SUMMARY OF THE INVENTION
[0008] According to a first aspect of the present invention there
is provided a core structure of a housingless-type oil cooler
including a plurality of first plates, a plurality of second
plates, an oil return tube, and a heat-transfer suppressing means.
The first plates are arranged alternately with the second plates so
that the first plates and the second plates are piled up in a
vertical direction of a core portion to alternately form cooling
water chambers and oil chambers. The adjacent cooling water
chambers are fluidically connected with each other through a
cooling water passage, and the adjacent oil chambers are
fluidically connected with each other through an oil passage. The
oil return tube is arranged in the vertical direction through the
core portion to discharge oil introduced from one side of the core
portion toward the other side of the core portion through the oil
chambers and the oil passages. The heat-transfer suppressing means
is arranged between the oil chambers and the oil return tube to
suppress heat transfer between the oil flowing in the oil chambers
and the oil flowing in the oil return tube.

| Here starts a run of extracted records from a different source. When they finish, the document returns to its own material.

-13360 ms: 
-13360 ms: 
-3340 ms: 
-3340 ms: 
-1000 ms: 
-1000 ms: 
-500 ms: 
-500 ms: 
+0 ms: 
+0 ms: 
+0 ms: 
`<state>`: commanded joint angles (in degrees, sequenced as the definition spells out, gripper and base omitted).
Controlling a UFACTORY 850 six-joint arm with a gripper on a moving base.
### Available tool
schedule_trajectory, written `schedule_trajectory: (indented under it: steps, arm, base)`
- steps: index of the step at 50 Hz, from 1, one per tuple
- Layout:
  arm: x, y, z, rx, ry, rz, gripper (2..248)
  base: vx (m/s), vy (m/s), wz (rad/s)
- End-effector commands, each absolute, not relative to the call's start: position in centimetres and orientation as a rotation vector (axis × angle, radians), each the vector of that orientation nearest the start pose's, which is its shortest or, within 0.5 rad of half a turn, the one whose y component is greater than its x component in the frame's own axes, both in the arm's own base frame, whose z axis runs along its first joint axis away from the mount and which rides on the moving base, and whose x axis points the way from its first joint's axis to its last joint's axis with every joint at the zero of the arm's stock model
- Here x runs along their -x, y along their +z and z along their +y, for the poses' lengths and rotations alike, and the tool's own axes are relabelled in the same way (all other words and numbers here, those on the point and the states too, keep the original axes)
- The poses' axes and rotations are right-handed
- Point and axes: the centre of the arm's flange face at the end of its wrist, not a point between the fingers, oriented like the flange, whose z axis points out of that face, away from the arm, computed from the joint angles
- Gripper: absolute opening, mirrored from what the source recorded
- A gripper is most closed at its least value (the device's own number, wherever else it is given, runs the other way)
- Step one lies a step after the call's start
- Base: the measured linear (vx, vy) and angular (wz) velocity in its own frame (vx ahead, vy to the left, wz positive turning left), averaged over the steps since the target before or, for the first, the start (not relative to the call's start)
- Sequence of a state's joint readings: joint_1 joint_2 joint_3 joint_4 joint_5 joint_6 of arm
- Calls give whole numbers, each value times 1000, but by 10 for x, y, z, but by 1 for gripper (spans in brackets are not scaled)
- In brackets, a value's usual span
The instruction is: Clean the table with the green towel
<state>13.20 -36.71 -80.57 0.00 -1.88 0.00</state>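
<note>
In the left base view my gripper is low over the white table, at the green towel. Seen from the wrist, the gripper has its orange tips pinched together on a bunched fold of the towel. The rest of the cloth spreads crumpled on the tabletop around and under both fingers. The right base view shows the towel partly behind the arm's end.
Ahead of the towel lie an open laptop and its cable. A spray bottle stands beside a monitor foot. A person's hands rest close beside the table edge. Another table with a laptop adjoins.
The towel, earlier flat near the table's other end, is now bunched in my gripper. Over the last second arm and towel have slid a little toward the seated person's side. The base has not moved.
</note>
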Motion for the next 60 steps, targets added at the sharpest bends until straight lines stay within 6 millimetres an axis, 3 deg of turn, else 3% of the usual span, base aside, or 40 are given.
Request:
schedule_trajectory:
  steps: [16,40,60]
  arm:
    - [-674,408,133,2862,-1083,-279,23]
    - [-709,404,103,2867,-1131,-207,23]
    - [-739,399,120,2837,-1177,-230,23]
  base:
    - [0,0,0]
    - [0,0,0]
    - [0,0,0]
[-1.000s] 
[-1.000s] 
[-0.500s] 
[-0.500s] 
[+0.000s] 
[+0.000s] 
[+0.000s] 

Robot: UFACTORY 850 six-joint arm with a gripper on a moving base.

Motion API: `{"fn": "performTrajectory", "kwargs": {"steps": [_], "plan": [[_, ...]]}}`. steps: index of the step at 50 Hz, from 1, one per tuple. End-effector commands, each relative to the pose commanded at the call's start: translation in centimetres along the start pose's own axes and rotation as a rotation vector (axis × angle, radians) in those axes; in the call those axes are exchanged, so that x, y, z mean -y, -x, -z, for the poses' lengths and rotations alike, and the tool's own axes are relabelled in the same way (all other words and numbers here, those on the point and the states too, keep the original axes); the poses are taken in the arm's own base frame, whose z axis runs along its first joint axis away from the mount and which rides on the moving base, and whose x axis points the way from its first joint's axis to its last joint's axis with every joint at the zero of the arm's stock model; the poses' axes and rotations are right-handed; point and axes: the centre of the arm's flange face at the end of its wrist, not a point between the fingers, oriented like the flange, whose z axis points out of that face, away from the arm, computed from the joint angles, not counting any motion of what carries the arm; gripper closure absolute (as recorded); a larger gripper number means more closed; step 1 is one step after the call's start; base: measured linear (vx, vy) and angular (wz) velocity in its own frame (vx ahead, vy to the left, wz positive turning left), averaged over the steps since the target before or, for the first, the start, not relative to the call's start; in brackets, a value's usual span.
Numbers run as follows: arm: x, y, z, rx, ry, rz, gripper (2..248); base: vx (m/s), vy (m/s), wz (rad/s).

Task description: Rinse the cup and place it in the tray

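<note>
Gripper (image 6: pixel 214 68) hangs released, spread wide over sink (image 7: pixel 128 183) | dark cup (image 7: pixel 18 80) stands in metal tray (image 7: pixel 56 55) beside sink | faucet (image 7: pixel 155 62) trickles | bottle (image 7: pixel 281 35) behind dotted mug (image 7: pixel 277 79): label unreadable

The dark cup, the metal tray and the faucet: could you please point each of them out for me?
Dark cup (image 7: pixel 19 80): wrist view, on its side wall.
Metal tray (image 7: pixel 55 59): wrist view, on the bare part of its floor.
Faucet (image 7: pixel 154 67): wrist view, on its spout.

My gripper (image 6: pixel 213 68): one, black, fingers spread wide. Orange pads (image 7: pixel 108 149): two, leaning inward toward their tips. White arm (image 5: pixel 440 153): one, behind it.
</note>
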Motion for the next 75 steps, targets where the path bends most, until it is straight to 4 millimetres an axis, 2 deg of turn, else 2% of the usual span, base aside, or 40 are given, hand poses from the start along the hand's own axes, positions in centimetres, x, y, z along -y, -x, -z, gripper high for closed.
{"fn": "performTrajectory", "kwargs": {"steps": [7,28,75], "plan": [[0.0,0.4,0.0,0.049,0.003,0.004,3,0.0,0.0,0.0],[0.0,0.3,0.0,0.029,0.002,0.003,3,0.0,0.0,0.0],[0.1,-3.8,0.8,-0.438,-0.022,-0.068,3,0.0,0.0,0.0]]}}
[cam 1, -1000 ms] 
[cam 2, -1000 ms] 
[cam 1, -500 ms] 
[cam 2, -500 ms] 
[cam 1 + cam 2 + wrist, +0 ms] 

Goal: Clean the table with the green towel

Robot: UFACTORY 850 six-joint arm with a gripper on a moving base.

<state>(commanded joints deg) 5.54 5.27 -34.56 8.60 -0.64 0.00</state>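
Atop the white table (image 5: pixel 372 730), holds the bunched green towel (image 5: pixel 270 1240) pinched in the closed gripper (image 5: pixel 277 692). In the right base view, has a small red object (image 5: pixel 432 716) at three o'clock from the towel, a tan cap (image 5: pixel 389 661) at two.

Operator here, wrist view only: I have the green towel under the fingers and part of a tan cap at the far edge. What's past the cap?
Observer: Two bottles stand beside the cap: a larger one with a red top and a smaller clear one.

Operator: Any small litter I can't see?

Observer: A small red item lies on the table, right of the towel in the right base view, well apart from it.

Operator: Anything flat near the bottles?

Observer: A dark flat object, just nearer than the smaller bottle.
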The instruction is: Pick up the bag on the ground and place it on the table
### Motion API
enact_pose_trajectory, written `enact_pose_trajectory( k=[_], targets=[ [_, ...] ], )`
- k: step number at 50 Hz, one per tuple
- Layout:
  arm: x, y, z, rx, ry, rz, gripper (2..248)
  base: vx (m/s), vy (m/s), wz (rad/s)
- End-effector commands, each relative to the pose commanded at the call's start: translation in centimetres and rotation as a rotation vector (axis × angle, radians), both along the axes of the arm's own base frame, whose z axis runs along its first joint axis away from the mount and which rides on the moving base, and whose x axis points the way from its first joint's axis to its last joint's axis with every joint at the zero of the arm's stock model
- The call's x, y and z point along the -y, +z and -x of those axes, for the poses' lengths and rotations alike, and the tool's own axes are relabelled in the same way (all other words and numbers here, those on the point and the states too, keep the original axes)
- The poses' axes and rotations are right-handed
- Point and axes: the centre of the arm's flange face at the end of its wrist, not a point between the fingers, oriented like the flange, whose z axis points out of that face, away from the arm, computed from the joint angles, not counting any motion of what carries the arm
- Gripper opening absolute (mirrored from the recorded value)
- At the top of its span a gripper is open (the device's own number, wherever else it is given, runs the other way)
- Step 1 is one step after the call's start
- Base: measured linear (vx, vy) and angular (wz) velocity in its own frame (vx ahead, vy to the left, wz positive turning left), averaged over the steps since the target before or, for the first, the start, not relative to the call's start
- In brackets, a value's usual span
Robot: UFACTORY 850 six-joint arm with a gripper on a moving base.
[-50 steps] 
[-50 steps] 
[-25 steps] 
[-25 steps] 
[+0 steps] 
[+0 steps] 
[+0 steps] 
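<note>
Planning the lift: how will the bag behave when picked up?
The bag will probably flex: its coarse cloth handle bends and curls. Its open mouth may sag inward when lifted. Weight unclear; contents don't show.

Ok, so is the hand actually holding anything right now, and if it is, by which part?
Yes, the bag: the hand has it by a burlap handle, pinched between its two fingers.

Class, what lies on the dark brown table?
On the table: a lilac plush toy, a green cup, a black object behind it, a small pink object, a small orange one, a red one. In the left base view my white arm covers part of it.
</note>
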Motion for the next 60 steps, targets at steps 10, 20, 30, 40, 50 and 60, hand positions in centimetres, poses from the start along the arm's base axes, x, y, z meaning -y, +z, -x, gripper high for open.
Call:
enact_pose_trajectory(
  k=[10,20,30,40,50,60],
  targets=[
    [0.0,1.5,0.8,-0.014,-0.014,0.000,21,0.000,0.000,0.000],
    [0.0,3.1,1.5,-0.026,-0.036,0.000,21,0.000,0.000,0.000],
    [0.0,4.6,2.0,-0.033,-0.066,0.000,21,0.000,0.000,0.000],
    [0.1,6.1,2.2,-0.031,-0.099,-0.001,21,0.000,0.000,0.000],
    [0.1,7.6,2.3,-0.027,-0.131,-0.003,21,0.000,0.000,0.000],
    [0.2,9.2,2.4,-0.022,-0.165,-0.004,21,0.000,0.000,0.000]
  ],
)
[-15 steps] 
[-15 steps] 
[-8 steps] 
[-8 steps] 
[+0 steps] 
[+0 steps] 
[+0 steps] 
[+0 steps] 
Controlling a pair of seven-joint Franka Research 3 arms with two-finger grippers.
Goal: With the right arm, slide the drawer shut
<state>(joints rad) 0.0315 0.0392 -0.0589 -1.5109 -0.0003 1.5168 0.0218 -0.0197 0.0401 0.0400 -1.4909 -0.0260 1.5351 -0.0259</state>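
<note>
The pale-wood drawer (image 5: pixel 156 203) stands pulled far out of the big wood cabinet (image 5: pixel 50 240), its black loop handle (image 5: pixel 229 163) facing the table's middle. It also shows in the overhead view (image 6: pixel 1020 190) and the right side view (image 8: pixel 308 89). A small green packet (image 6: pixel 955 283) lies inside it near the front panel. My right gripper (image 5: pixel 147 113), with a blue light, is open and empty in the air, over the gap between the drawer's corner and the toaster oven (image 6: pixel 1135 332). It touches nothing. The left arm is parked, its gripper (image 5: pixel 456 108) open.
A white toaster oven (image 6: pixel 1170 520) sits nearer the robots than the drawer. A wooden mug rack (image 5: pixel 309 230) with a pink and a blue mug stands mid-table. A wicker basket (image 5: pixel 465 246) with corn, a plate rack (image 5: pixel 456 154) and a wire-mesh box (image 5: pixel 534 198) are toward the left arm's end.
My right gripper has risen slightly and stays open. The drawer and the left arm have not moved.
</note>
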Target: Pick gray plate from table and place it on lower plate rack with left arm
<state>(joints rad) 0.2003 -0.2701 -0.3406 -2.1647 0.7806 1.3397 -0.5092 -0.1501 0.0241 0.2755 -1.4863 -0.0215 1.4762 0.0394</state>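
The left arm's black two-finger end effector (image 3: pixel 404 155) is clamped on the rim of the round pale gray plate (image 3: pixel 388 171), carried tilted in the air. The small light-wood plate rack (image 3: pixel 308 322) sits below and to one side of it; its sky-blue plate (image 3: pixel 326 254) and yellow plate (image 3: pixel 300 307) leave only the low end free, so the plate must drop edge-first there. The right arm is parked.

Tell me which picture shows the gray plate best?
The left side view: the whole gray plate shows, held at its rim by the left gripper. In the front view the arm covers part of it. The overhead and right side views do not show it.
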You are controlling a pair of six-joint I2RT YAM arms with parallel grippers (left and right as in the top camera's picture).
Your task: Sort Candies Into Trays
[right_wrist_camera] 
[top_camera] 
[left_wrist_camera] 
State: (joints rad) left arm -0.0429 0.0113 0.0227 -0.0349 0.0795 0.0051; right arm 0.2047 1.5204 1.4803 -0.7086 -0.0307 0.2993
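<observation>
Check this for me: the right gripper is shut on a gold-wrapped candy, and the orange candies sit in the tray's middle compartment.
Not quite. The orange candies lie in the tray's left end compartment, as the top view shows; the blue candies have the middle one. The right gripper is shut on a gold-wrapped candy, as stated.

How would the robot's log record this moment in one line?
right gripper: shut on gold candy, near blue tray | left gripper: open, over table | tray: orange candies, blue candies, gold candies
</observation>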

[0009] Therefore, the heat-transfer suppressing means suppresses
the heat transfer from high-temperature oil in the oil chamber to
the oil in the return oil tube through a wall of the oil return
tube while it flows through the oil return tube. This can suppress
rise in heat of the oil in the oil return tube and keep it be at
the low temperature, thereby improving coolability of the oil
cooler.
[0010] Preferably, the heat-transfer suppressing means is a
heat-transfer suppressing chambers that are arranged between the
oil chambers and the oil return tube and are fluidically connected
with the cooling water chambers.
[0011] Therefore, the heat-transfer chambers suppress heat transfer
between the oil flowing in the oil return tube and the oil flowing
in the oil chambers, thereby improving coolability of the oil
cooler. In addition, the cooling water in the heat-transfer cools
the oil flowing through the oil return tube, further improving the
coolability.
[0012] Preferably, the cooling water in the heat-transfer
suppressing means is a heat-transfer suppressing chambers that are
arranged between the oil chambers and the oil return tube and are
filled with air.
[0013] Therefore, the air, having a low heat-transfer coefficient,
in the heat-transfer chambers suppresses heat transfer between the
oil flowing in the oil return tube and the oil flowing in the oil
chambers, thereby improving coolability of the oil cooler.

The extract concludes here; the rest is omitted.